Task brief
Wherever a line holds the word "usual", copy that line from the data.
[Information provided — start]
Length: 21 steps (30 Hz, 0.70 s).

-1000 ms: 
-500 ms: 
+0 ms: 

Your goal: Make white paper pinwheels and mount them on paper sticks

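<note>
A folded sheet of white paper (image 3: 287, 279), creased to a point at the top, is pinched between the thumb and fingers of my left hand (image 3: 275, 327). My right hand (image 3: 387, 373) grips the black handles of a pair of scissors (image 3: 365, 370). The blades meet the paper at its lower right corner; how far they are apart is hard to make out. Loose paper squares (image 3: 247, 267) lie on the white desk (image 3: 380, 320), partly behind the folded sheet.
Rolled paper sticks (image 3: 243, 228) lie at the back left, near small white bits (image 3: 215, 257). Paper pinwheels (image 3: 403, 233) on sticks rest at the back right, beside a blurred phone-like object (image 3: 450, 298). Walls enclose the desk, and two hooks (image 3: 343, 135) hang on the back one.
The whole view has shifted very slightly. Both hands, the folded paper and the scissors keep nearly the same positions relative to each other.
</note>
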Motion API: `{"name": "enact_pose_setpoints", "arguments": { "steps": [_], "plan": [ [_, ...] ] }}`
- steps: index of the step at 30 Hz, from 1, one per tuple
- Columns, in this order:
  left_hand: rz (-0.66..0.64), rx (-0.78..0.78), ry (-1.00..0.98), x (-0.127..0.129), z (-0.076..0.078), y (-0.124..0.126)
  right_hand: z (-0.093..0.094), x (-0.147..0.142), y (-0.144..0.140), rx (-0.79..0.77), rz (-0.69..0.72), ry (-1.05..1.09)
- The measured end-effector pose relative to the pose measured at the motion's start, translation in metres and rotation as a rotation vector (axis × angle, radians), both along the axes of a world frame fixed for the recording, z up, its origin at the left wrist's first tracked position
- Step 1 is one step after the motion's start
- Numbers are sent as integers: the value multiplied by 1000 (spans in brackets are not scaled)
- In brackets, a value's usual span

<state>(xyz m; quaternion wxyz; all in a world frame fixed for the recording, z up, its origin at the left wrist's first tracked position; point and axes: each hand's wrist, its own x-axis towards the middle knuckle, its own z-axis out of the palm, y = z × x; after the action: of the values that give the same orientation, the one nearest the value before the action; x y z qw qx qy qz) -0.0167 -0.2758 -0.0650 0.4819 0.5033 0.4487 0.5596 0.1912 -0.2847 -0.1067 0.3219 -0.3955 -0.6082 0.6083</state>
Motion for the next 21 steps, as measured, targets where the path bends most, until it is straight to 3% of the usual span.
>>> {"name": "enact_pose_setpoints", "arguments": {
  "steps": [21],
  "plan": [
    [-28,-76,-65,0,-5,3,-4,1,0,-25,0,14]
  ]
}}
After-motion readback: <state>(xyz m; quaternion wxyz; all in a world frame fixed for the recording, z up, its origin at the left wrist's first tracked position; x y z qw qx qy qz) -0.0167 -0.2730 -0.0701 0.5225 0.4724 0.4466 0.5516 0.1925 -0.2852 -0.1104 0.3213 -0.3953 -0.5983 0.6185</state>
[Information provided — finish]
Solution to this problem
- In brackets, a value's usual span
Motion for the next 21 steps, as measured, targets where the path bends most, until it is straight to 3% of the usual span.

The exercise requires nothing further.